97      Deuxièmement, dans la mesure où la requérante se réfère aussi à l’affectation des producteurs individuels de mandarines, membres des coopératives qui sont affiliées aux syndicats de coopératives, qui sont, eux-mêmes, membres de la requérante, il y a lieu de relever que, conformément à l’article 4 de ses statuts, ni les coopératives elles-mêmes ni les producteurs individuels de mandarines ne peuvent être membres de la requérante. En outre, il résulte de l’article 2 desdits statuts que l’objet social de la requérante se limite à la promotion des intérêts de ses membres. Ainsi, les statuts de la requérante n’indiquent pas qu’elle est habilitée à ester en justice pour défendre les intérêts de certains producteurs spécifiques de mandarines qui sont les membres indirects de ses propres membres. Dans la mesure où la requérante estime qu’il résulte de lois et de décrets en vigueur en Espagne que la requérante est habilitée à représenter les membres de ses membres, il y a lieu de relever qu’elle a fait valoir cet argument pour la première fois lors de l’audience devant le Tribunal et que lesdits lois et décrets ne figurent pas parmi les éléments du dossier. De plus, l’OCVV relève à juste titre que les intérêts des syndicats de coopératives, que la requérante peut représenter, conformément à l’article 2 de ses statuts, ne peuvent pas être présumés identiques à ceux de certains producteurs individuels.
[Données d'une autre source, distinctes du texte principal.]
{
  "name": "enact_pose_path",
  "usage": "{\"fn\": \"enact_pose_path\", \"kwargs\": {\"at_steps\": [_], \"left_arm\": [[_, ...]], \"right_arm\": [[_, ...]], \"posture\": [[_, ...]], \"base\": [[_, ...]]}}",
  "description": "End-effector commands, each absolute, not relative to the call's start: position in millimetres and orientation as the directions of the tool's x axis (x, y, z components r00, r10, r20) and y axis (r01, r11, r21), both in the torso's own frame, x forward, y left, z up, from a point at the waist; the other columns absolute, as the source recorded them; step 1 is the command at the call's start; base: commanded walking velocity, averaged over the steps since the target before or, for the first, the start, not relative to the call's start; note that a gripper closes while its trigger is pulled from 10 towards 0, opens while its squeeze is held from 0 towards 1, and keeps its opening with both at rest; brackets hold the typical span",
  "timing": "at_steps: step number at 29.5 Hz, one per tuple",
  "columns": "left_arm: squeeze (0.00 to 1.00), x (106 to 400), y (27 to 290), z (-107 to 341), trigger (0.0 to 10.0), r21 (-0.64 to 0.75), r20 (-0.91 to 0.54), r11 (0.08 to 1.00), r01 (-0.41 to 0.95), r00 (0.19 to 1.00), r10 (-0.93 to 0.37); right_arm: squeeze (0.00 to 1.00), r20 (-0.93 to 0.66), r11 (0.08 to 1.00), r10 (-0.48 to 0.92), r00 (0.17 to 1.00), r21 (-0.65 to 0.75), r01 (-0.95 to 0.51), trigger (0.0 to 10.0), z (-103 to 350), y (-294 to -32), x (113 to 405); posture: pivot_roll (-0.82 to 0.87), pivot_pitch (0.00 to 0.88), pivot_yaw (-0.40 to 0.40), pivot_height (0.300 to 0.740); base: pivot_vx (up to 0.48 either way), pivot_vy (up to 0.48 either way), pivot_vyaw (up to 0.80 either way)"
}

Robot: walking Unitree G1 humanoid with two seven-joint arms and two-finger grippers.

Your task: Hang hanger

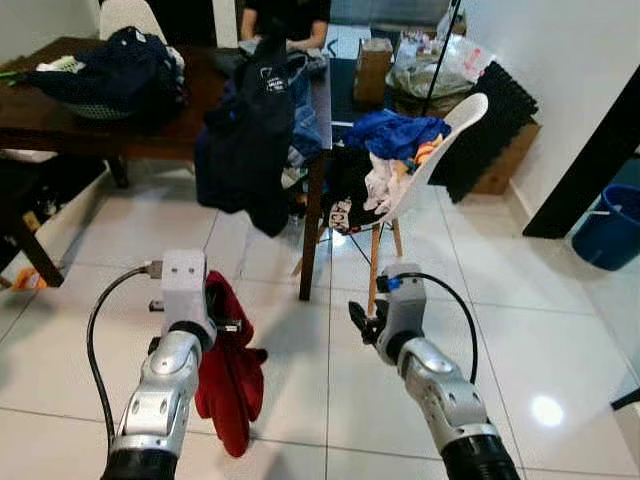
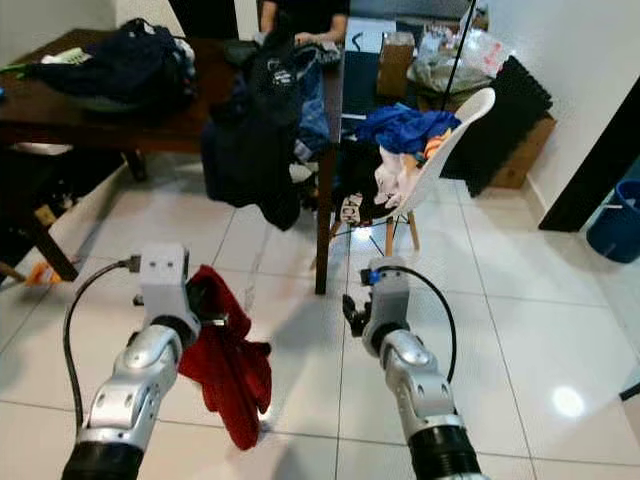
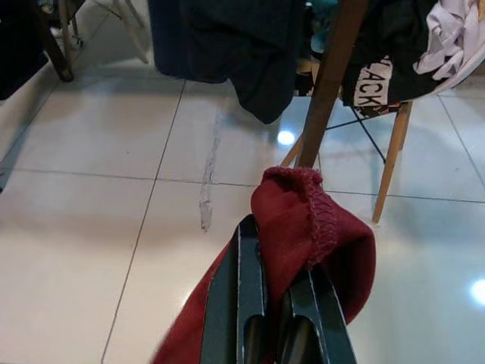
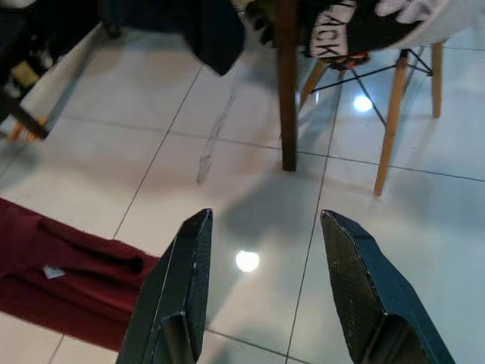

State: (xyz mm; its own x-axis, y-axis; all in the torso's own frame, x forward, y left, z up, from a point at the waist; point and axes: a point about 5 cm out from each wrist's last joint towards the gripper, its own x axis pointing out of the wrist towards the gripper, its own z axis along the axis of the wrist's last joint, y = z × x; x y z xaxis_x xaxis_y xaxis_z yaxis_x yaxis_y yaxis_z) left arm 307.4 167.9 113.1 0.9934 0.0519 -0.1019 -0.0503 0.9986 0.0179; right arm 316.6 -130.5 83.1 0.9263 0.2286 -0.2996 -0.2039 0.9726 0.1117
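our left claw (image 3: pixel 276 303) is clamped on a dark red garment (image 1: pixel 232 375) that hangs from it above the tiled floor (image 1: pixel 560 340), while our right claw (image 4: pixel 265 296) hovers with its fingers apart; we see no hanger, so it may be hidden in the cloth. to do this well we judge we should keep the grip firm and lift the cloth clear of the floor as we approach the desk (image 1: pixel 60 110) and the white chair (image 1: pixel 455 135) piled with clothes. the right wrist view shows the garment's label, which the head views miss.
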Motion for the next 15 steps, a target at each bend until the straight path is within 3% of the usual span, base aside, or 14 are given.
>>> {"fn": "enact_pose_path", "kwargs": {"at_steps": [1,6,15], "left_arm": [[0.0,307.8,163.6,114.0,10.0,0.015,-0.097,0.999,-0.035,0.995,0.036],[0.0,307.8,163.6,113.9,10.0,0.014,-0.097,0.999,-0.036,0.995,0.037],[0.0,308.1,165.6,114.0,10.0,0.017,-0.094,0.999,-0.049,0.994,0.05]], "right_arm": [[0.0,-0.314,0.977,0.207,0.927,0.108,-0.181,10.0,80.4,-137.7,315.2],[0.0,-0.314,0.977,0.207,0.926,0.109,-0.181,10.0,80.2,-137.7,315.2],[0.0,-0.318,0.978,0.207,0.925,0.105,-0.182,10.0,79.8,-137.7,315.3]], "posture": [[-0.01,0.093,-0.041,0.74],[-0.01,0.093,-0.041,0.74],[-0.01,0.089,-0.043,0.74]], "base": [[0.364,0.0,-0.52],[0.355,0.0,-0.49],[0.353,0.0,0.0]]}}
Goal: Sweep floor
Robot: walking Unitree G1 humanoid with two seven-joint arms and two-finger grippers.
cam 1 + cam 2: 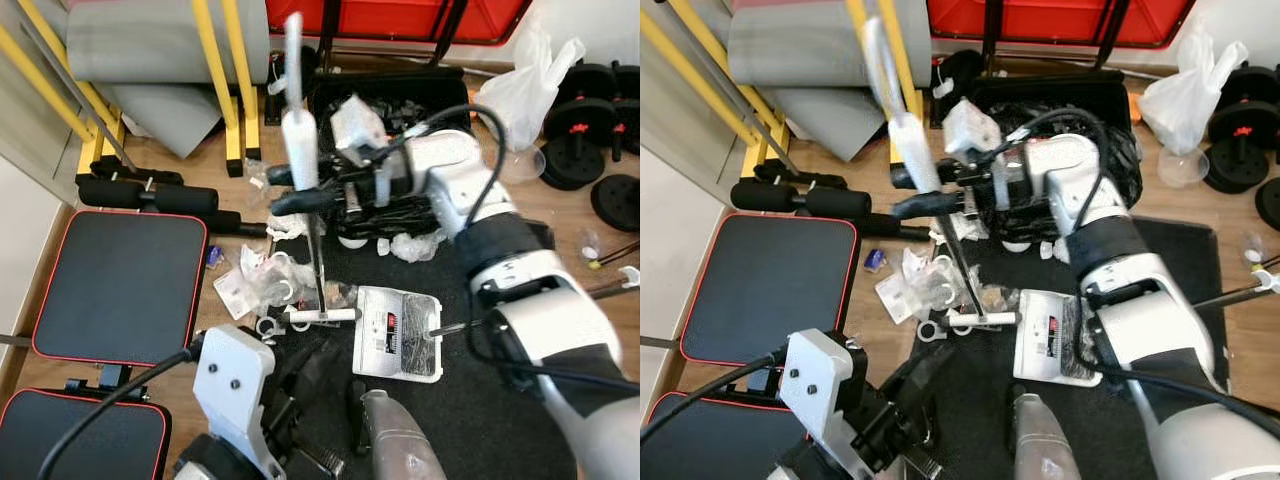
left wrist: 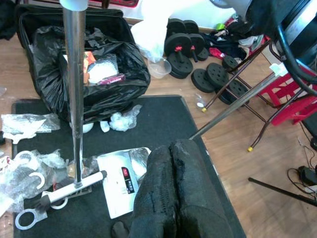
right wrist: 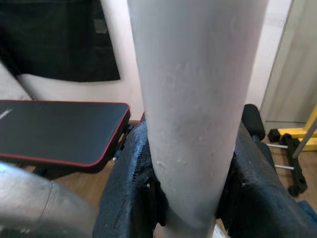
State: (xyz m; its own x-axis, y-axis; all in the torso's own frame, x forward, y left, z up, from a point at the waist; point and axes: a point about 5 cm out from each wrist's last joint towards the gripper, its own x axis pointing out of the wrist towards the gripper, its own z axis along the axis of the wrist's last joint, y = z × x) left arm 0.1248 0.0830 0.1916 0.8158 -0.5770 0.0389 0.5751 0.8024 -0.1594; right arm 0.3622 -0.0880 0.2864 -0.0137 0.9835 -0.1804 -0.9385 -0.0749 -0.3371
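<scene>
The right gripper [image 1: 297,188] pinches the broom [image 1: 300,150] by its pale handle — one black finger on each side, pole upright. Below the jaws, the broom head [image 1: 322,316] rests on the black mat [image 1: 480,400] among plastic scraps [image 1: 262,280]. The left gripper [image 2: 173,198] hangs low — fingers pressed together, holding nothing.

Broom handle [image 1: 299,140] white-grey; mat [image 1: 500,410] black; bench pads [image 1: 120,285] black, red-edged.
</scene>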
98      Dans ce contexte, la requérante reproche à la chambre de recours d’avoir exigé que tous ses membres aient qualité pour agir, alors qu’il ressortirait de la jurisprudence que les associations dont au moins un membre est en mesure de former lui-même valablement le recours ont qualité pour agir. À cet égard, il convient de relever que la chambre de recours a examiné l’affectation des producteurs individuels afin de déterminer s’ils avaient tous un intérêt commun que la requérante pouvait éventuellement défendre sur la base de ses statuts. Ayant estimé que tel n’était pas le cas, parce que les intérêts des producteurs peuvent diverger, la chambre de recours s’est limitée à relever qu’il y avait des doutes quant au fait que la requérante représente un intérêt général des producteurs en tant que catégorie. Partant, il y a lieu de constater que, contrairement à ce que prétend la requérante, la chambre de recours n’a pas exigé que tous les membres de la requérante aient qualité pour agir.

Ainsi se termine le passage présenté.